O novo álbum dos TINARIWEN atravessa, de novo, emoções complexas sobre o povo Tamashek. Desde o primeiro álbum que este grupo musical genuinamente Touareg aborda com coragem temas relacionados com a vida do seu povo, contra grupos extremistas, religiosos fundamentalistas e outros interesses que não deixam a paz “beber” o chá da amizade, na região.



“Amigo, o que tens a dizer sobre estes tempos de sofrimento que estamos a viver?”. A música dos TINARIWEN chora as pessoas que são obrigadas a desistir da vida nômada do deserto.

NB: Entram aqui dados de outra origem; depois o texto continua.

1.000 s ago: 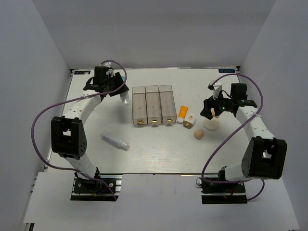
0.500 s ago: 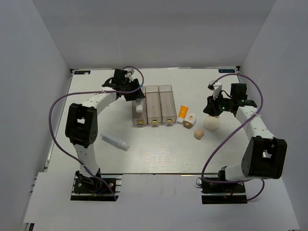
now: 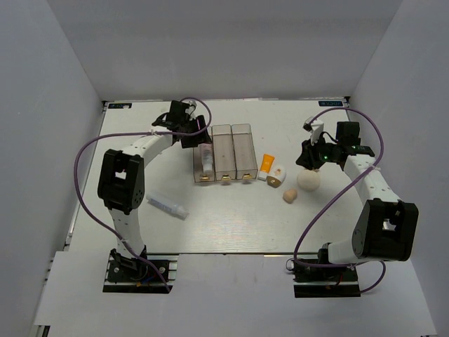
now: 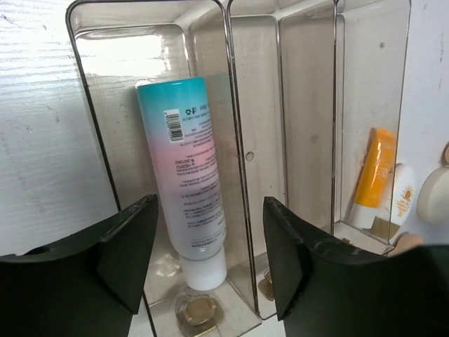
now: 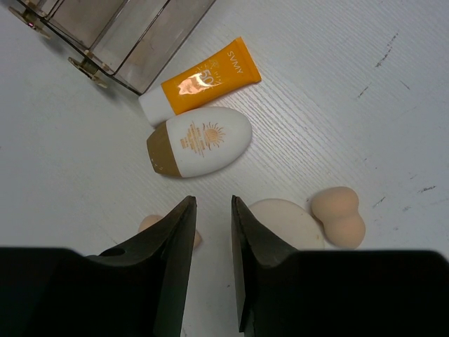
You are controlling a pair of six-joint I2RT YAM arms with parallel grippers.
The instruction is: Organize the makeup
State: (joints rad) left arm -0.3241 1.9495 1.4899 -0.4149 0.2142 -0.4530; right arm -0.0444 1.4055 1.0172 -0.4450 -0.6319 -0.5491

Todas estas emoções atravessam o novo álbum. Um álbum acústico, apoiado pelo jogo rítmico de pequeno tambores e palmas.  




Para este álbum, os TINARIWEN convidaram alguns amigos. Nels Cline, o prodigioso guitarrista de Los Angeles contribui com a sua guitarra no ambiente de abertura “Imidiwan ma Tennam” . Dois membros dos Dirty Dozen (New Orleans) adicionam ao tema “Ya Messinagt” um peculiar e áspera textura sonora. Kyp Malone e Tunde Adebimpe, dos “TV on Radio”, banda avant-garde de indie-rock, formada em Nova Iorque, em 2002, deslocaram-se ao local da gravação no deserto e deram o seu contributo, acrescentando as suas vozes e algumas harmonias subtis.



A participação destes músicos neste disco parece estranho, no entanto, é uma demonstração de confiança que a banda tem na integridade e singularidade do seu som, e também um reflexo da boa aceitação que esta banda Touareg teve nos Estados Unidos, onde recentemente terminou uma digressão.



TINARIWEN é uma banda que nasceu, vive e canta o deserto. “Tassili” é um álbum fabuloso! Oiça e deixe aqui a sua opinião.  Recomenda-se.